#### EXERCISE DETAILS
Reproduce the listing in its entirety. Do not reproduce the pictures.

#### DATA PROVIDED
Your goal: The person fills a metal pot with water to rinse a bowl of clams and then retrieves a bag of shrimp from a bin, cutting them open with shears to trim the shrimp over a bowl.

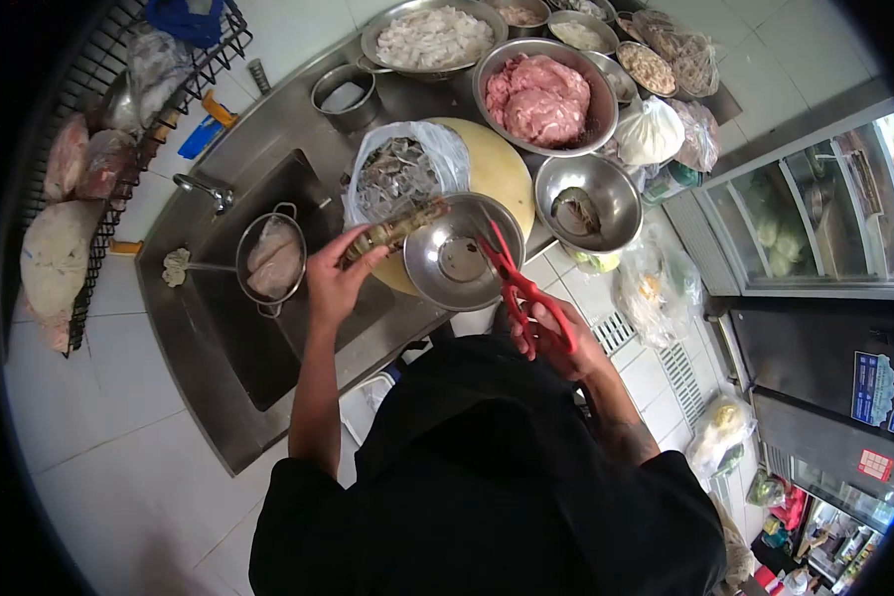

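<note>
My left hand (338,275) pinches a large striped prawn (392,234) by one end, its other end reaching over the near metal bowl (454,283). In my right hand (563,343) are red-handled scissors (517,283), their blades apart over the same bowl, close to the prawn's far end. Some small dark bits lie in the bottom of that bowl. Just behind it, a plastic bag (437,149) holds several greyish, translucent pieces. Another metal bowl (616,204) to the right has a dark prawn (576,213) in it. A round yellowish board (502,159) lies under the bag and near bowl.
At left, a sink (303,348) holds a strainer with pale meat (274,258), beside a faucet (205,194). Minced meat (536,99) fills a bowl at the back, near pale pieces in a colander (435,38). A wire rack (149,139) hangs upper left; a glass-door fridge (815,209) stands right.
</note>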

#### ANSWER BELOW
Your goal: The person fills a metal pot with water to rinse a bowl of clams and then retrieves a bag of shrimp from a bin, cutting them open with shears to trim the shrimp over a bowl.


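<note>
My left hand (338,275) pinches a large striped prawn (392,234) by one end, its other end reaching over the near metal bowl (454,283). In my right hand (563,343) are red-handled scissors (517,283), their blades apart over the same bowl, close to the prawn's far end. Some small dark bits lie in the bottom of that bowl. Just behind it, a plastic bag (437,149) holds several greyish, translucent pieces. Another metal bowl (616,204) to the right has a dark prawn (576,213) in it. A round yellowish board (502,159) lies under the bag and near bowl.
At left, a sink (303,348) holds a strainer with pale meat (274,258), beside a faucet (205,194). Minced meat (536,99) fills a bowl at the back, near pale pieces in a colander (435,38). A wire rack (149,139) hangs upper left; a glass-door fridge (815,209) stands right.
</note>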

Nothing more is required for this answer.